Lawyers will help, not hinder, DOJ's Baltimore investigation

Three dangerous storm clouds now hang over Baltimore in the wake of the spring's Freddie Gray riots. First, police/community relations continue to deteriorate seriously. Second, violent crime continues to rise dramatically. Third, there is continued fear about recurrences of the spring disorders — especially with an acquittal of any of the six police defendants facing trials alleging criminal malpractices leading to Freddie Gray's death. There can be no doubt that the spring riots crippled the city's already fragile economy. Further unrest would almost certainly aggravate that situation.

In the face of all this, there is broad agreement that the successful and prompt conclusion of the Justice Department's present civil rights investigation of Baltimore's policing practices will result, as has been true of these investigations nationwide, in highly effective police reforms, leading both to dramatically improved police/community relations and a substantial decrease in crime.

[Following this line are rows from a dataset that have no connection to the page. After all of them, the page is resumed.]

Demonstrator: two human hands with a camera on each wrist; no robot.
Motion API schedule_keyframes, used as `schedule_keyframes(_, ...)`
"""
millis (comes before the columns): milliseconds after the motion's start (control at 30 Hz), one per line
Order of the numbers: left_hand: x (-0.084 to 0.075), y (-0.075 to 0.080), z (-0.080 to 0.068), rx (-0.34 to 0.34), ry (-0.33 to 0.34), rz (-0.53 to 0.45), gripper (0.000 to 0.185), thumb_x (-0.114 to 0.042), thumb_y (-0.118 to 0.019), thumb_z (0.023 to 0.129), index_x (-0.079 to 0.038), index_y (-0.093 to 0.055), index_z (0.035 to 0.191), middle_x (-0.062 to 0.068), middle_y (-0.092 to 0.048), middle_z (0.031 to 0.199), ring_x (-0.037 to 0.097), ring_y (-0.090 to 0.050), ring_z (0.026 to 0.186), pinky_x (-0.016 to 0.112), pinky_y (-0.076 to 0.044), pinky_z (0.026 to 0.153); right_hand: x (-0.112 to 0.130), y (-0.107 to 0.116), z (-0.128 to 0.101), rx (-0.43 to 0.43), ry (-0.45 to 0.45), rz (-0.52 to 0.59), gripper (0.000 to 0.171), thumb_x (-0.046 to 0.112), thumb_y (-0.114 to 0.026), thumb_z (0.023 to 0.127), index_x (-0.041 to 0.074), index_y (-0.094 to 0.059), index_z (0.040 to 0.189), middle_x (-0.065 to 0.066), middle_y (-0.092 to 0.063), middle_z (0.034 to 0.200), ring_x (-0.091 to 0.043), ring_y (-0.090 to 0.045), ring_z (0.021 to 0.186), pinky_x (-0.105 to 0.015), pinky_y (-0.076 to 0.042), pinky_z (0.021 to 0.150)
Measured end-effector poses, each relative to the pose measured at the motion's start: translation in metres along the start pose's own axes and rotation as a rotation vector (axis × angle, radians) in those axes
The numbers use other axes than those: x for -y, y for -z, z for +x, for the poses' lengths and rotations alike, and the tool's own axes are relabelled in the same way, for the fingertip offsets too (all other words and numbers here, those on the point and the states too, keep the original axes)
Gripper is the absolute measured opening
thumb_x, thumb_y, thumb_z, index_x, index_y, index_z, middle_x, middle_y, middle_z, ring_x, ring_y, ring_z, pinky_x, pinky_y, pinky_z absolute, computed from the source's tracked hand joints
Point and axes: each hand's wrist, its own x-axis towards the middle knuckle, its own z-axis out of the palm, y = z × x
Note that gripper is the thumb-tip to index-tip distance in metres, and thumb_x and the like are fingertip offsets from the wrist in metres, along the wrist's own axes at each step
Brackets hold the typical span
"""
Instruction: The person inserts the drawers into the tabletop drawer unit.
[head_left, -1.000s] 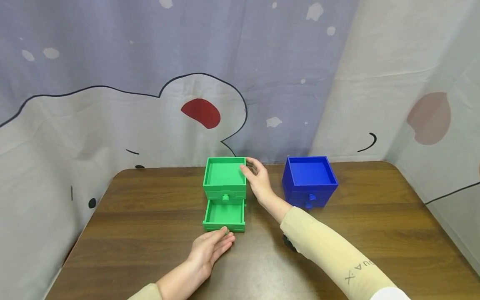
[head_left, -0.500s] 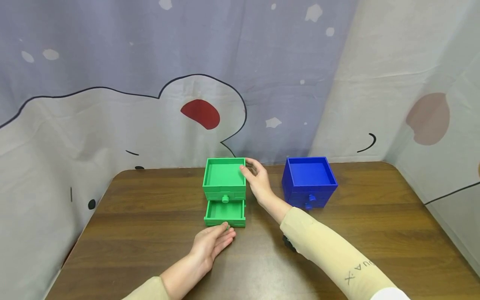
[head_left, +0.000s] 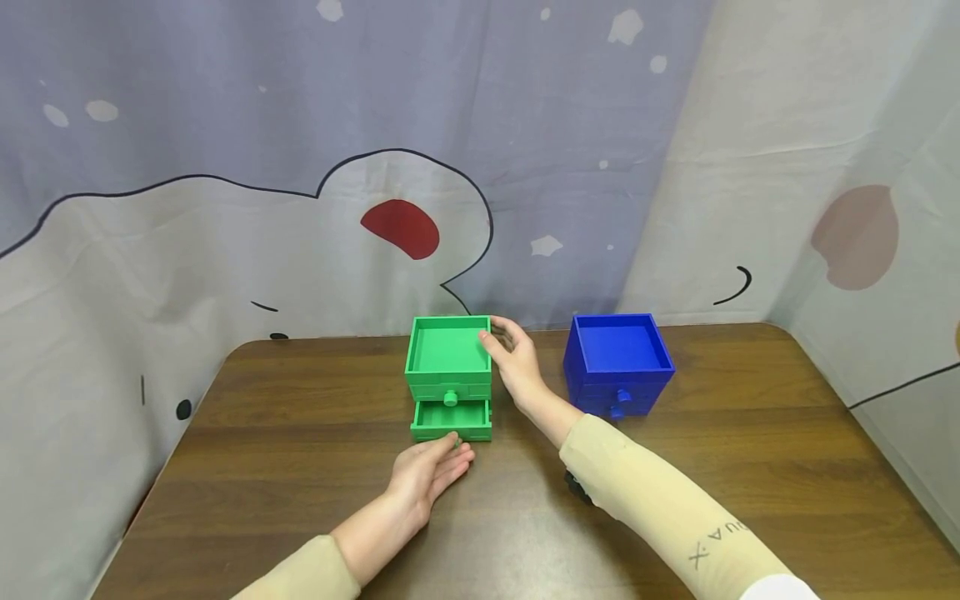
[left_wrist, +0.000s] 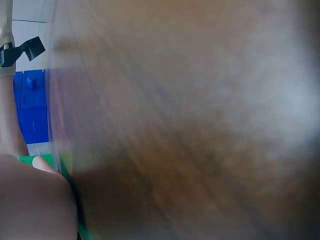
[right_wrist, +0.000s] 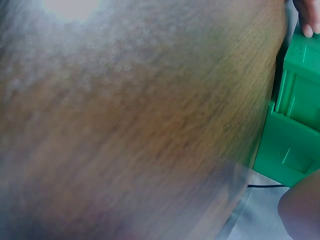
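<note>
A small green drawer cabinet (head_left: 449,385) stands near the back of the table, its upper drawer closed and its lower drawer (head_left: 452,421) partly pulled out and bare inside. At the front of that lower drawer, my left hand (head_left: 422,477) pinches the small knob between thumb and fingers, with the other fingers stretched out to the right. My right hand (head_left: 519,360) grips the cabinet's right side, thumb over the top rim and fingers around the back corner. In the right wrist view, the cabinet's side (right_wrist: 292,147) shows with the drawer sticking out.
A matching blue drawer cabinet (head_left: 621,367) stands to the right, its drawers closed. Behind the wooden table (head_left: 300,417) hangs a patterned curtain (head_left: 570,167). A black object (head_left: 577,487) shows by the right forearm.
My left hand has moved forward, and the lower green drawer has slid partway into the cabinet with it. My right hand keeps its hold on the cabinet's side.
</note>
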Motion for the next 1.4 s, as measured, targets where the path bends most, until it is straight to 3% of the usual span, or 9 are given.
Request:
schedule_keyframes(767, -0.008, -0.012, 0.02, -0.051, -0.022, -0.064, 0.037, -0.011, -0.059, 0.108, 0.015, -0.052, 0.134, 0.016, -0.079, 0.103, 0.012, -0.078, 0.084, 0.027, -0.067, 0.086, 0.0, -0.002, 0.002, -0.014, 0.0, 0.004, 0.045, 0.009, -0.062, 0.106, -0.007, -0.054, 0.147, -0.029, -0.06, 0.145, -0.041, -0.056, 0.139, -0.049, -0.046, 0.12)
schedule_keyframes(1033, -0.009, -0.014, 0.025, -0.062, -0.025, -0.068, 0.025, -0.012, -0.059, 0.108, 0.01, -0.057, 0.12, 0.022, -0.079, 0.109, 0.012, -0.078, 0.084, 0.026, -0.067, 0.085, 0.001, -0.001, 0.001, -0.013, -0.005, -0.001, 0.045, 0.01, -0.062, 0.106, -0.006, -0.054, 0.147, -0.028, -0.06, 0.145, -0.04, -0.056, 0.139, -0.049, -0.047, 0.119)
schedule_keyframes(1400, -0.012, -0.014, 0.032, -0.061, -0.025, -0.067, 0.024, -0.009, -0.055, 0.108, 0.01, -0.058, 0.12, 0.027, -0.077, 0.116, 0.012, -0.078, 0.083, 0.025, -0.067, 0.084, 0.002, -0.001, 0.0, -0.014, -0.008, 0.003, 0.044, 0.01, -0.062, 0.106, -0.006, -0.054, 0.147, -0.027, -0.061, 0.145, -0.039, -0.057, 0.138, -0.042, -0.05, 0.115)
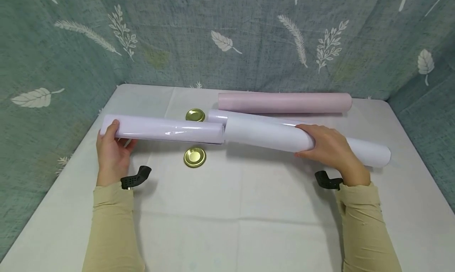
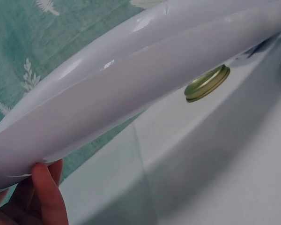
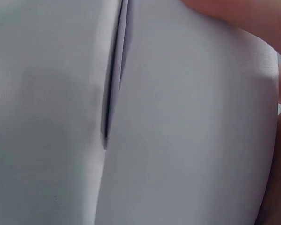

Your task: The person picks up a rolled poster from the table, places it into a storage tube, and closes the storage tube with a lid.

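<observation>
A glossy pale lilac roll (image 1: 167, 129) slants over the left half of the table. My left hand (image 1: 113, 155) holds it by its left end, thumb on top and fingers beneath; in the left wrist view the fingertips (image 2: 49, 192) press its underside. To the right, my right hand (image 1: 328, 149) grips a matte white roll (image 1: 266, 134) from above, around its middle. The facing ends of these two rolls come together near the table's centre. In the right wrist view the white roll (image 3: 192, 122) fills much of the picture, fingers curving round its far side.
Another lilac roll (image 1: 217, 116) lies behind the white one, mostly hidden by it. Further back, a pink roll (image 1: 284, 102) lies along the table's rear edge. Two gold jar lids, a front one (image 1: 194, 157) and a rear one (image 1: 195, 114), flank the held lilac roll.
</observation>
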A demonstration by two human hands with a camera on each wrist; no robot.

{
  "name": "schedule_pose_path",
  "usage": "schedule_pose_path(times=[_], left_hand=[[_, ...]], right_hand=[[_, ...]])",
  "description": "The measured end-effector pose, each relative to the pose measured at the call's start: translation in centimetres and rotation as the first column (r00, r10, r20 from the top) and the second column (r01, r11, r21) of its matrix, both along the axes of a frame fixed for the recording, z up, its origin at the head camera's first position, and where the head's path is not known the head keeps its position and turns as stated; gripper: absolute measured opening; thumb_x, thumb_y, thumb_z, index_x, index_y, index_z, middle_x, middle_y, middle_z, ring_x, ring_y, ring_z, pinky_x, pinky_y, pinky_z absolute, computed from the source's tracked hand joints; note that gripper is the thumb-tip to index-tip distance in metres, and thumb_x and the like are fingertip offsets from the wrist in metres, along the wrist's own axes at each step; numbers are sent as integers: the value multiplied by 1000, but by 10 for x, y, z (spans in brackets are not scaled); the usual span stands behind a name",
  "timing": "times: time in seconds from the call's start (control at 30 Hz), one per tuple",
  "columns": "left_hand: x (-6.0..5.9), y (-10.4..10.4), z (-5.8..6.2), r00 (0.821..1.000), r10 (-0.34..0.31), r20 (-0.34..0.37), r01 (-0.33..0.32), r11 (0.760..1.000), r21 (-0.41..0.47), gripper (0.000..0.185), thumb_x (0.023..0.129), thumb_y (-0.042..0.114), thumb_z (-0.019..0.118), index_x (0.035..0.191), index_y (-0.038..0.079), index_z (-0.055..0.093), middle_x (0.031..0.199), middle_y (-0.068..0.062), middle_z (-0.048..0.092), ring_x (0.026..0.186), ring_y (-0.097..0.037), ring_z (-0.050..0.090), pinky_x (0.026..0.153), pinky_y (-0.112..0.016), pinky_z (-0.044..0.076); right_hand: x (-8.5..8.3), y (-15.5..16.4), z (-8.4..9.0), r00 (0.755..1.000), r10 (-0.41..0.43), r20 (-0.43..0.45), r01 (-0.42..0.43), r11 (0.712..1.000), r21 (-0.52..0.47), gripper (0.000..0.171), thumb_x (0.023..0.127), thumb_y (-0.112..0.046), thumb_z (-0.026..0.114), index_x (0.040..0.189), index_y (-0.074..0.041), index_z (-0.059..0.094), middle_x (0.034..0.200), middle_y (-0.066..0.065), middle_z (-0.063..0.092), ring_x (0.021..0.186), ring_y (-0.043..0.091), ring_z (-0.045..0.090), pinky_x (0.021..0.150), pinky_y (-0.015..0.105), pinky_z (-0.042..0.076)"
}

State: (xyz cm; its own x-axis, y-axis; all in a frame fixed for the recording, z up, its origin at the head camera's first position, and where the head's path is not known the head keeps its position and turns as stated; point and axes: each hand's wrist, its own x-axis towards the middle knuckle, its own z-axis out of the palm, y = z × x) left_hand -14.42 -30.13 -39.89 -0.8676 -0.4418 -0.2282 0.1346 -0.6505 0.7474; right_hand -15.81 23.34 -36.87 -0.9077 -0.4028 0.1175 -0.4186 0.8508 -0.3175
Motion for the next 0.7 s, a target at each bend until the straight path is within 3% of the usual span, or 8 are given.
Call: schedule_pose_path(times=[0.23, 0.47, 0.7], left_hand=[[-2, -2, -3, 1000, -8, 22, 9, 999, -47, 51, 77, 22, 71, 119, 16, 42, 117, -6, 46, 94, -22, 50, 68, -33, 42], [-2, -2, -7, 999, -24, 40, 24, 1000, 1, 54, 74, 23, 73, 119, 17, 43, 116, -6, 46, 95, -22, 50, 70, -34, 43], [1, -2, -10, 996, -79, 40, 76, 996, 54, 55, 75, 20, 73, 122, 16, 45, 119, -6, 42, 101, -24, 47, 74, -36, 47]], right_hand=[[2, 1, -4, 997, 3, 72, -5, 1000, 28, 73, 60, -48, 77, 124, -28, 48, 117, -3, 55, 100, 21, 52, 78, 43, 40], [1, 2, -8, 993, 13, 117, -19, 999, 47, 73, 60, -49, 77, 125, -31, 48, 116, -5, 55, 97, 19, 52, 77, 41, 40], [1, 1, -10, 993, 13, 119, -18, 999, 40, 76, 60, -49, 77, 126, -30, 47, 117, -3, 56, 99, 20, 52, 77, 42, 40]])
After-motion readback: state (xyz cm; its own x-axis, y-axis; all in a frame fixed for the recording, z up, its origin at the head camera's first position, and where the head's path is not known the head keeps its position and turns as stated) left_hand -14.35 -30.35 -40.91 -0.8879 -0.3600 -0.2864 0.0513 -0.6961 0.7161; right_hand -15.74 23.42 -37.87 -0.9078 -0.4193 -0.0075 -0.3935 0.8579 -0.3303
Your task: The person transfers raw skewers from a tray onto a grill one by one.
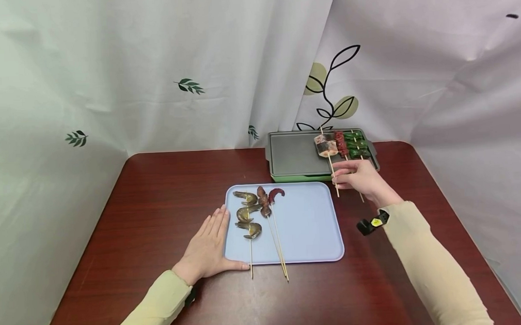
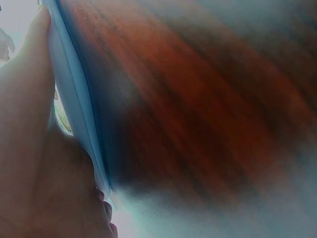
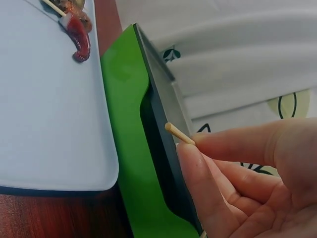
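My right hand (image 1: pixel 359 180) pinches the bamboo stick of a skewer with pale, dark-skinned fish chunks (image 1: pixel 326 146). The chunks are over the grey griddle (image 1: pixel 291 154), left of a red meat skewer (image 1: pixel 341 144) and a green pepper skewer (image 1: pixel 356 144); I cannot tell whether they touch its surface. In the right wrist view, the stick's blunt end (image 3: pixel 178 133) pokes out between thumb and finger. My left hand (image 1: pixel 209 247) rests with straight fingers along the left edge of a pale blue tray (image 1: pixel 313 228), its thumb at the front edge.
On the tray lie a shrimp skewer (image 1: pixel 248 214), a brown-piece skewer (image 1: pixel 263 201) and a red tentacle skewer (image 1: pixel 276 195), sticks overhanging the front edge. The griddle has a green base (image 3: pixel 124 99) and stands behind the tray on the dark red table (image 1: pixel 165 181). Curtains (image 1: pixel 151 51) hang behind.
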`<state>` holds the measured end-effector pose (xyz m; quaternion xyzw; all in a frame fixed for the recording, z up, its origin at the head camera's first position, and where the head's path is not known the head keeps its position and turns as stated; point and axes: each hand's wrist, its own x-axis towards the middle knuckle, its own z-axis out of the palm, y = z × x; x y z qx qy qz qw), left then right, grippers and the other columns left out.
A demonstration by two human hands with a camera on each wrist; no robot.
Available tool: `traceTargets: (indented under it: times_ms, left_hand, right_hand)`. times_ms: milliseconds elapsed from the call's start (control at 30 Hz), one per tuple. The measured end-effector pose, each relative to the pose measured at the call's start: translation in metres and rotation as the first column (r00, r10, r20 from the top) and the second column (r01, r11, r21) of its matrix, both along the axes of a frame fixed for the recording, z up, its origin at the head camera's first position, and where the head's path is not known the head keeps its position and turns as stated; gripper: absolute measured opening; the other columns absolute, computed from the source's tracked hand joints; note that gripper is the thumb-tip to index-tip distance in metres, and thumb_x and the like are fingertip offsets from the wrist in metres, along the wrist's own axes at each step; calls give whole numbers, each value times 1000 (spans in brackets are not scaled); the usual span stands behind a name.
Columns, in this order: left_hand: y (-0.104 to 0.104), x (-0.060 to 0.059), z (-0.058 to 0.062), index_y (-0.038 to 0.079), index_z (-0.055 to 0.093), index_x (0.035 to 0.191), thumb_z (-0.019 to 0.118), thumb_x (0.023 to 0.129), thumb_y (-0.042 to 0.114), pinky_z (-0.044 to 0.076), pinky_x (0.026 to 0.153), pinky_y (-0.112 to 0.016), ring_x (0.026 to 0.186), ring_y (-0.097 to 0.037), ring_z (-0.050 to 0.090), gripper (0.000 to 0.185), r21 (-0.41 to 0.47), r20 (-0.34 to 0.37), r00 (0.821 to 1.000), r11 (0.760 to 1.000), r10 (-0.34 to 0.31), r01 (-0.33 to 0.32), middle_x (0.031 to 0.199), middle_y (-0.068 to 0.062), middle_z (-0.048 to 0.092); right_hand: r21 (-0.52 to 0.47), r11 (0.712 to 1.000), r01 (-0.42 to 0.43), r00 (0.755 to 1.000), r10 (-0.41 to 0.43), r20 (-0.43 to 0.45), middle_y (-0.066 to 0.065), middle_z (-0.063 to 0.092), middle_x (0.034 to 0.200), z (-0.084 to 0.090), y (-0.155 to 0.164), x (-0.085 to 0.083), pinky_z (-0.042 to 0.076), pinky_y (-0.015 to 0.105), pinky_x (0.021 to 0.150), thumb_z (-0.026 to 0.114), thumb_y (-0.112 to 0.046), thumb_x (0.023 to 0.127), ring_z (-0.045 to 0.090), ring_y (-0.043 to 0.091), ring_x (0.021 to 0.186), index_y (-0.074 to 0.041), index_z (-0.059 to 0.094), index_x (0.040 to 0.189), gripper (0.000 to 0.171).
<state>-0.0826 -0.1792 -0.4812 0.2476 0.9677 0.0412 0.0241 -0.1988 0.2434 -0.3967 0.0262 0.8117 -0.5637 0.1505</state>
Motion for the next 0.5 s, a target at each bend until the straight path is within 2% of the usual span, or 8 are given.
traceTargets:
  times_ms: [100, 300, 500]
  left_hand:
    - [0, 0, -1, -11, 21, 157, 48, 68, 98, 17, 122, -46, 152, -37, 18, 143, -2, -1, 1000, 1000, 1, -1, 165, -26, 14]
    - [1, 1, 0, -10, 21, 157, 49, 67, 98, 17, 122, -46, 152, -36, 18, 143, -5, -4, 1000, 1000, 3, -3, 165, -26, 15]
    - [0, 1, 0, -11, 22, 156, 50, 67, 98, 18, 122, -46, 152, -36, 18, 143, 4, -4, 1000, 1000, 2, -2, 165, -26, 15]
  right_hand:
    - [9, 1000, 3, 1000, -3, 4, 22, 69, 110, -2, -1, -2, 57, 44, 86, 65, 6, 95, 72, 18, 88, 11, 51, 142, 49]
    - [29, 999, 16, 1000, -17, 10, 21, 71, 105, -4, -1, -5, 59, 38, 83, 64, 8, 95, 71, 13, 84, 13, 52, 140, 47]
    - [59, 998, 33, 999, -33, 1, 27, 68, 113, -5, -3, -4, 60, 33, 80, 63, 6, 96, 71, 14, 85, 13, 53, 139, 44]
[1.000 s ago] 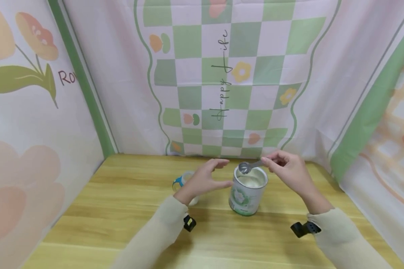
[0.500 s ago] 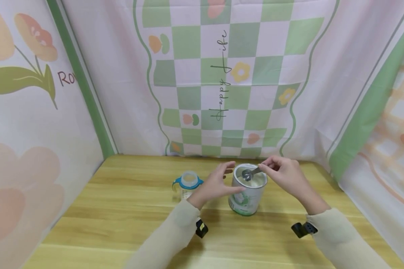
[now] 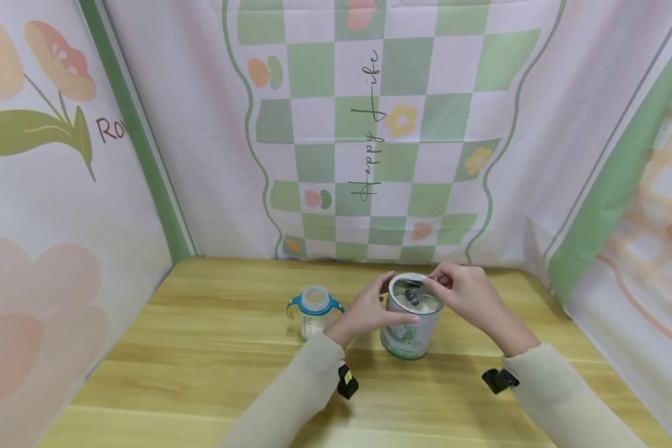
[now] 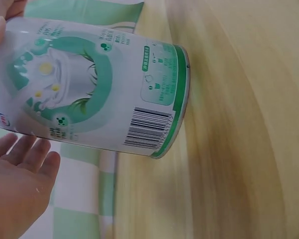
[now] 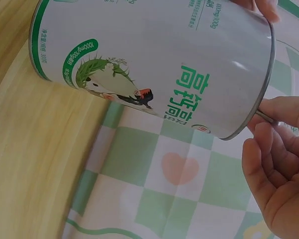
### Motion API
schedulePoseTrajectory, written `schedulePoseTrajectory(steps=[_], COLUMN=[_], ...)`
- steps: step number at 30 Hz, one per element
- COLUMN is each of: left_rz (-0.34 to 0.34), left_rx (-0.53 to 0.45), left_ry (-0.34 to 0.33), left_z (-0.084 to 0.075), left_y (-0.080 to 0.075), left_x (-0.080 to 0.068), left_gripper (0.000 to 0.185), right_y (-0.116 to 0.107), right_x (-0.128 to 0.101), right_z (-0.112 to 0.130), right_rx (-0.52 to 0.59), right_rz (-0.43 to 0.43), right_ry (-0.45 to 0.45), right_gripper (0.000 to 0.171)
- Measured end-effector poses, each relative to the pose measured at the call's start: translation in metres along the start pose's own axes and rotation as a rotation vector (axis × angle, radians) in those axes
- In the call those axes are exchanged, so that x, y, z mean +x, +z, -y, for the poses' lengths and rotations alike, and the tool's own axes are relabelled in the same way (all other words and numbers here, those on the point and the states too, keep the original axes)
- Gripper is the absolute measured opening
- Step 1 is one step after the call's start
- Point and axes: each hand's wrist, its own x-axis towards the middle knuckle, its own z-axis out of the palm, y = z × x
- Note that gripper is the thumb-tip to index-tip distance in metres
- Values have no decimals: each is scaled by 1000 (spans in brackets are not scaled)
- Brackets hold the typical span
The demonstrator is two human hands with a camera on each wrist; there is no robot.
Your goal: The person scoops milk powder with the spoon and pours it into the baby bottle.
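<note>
A white and green milk powder can (image 3: 406, 341) stands upright on the table in the head view, its top uncovered and pale powder inside. My left hand (image 3: 365, 311) holds it near the rim, thumb across the front and fingers round the far left side. With thumb and fingertips, my right hand (image 3: 470, 295) pinches the handle of a metal measuring spoon (image 3: 412, 297), whose bowl is down inside the can mouth. In the right wrist view only a bit of the spoon handle (image 5: 264, 116) shows past the rim. The left wrist view shows the can's barcode side.
Left of the can stands a lidless baby bottle (image 3: 314, 303) with a blue two-handled collar and whitish contents, close to my left forearm. The wooden table (image 3: 201, 348) meets a patterned curtain (image 3: 392, 205) at the back.
My left hand has moved right, off the bottle's side and onto the can. My right hand has lowered the spoon from above the rim into the can.
</note>
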Motion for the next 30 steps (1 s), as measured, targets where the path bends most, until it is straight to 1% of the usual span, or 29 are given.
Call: schedulePoseTrajectory(steps=[2, 5, 9, 11, 17, 22, 30], left_rz=[6, 21, 60, 68, 61, 63, 90], left_rx=[-9, -45, -118, -135, -120, -107, -139], left_ry=[-3, 10, 51, 61, 74, 63, 84], left_z=[1, 2, 2, 2, 3, 5, 6], left_y=[1, 3, 7, 8, 10, 9, 8], left_x=[0, 0, 0, -1, -1, 0, 2], left_gripper=[100, 94, 89, 89, 90, 88, 80], right_y=[0, 2, 4, 6, 10, 13, 14], right_x=[1, 1, 3, 5, 9, 10, 9], right_z=[0, 1, 4, 6, 14, 17, 20], right_rx=[-4, -15, -33, -39, -41, -36, -3], right_rz=[-1, 17, 70, 95, 155, 193, 243], right_ry=[-13, -25, -17, -8, 1, 1, -1], right_gripper=[10, 10, 11, 13, 13, 12, 16])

At a minimum, these investigations take roughly 18 months to complete and then at least another half year to negotiate remedies, however. Thus, left to routine timing, the much needed police reforms would likely not begin until 2018. What is at issue now before the Baltimore City Council is whether to stop an important process that will speed up reform: having a highly respected and expert outside law firm work with the DOJ to expedite the process.

At a recent City Council hearing to consider the city's funding of that outside firm, accusations were made that the hiring of outside counsel was an attempt to obstruct the investigation through over-lawyering and that the legal work could be done exclusively, and less expensively, by the city's lawyers. These assertions misunderstand the gravity of the matter.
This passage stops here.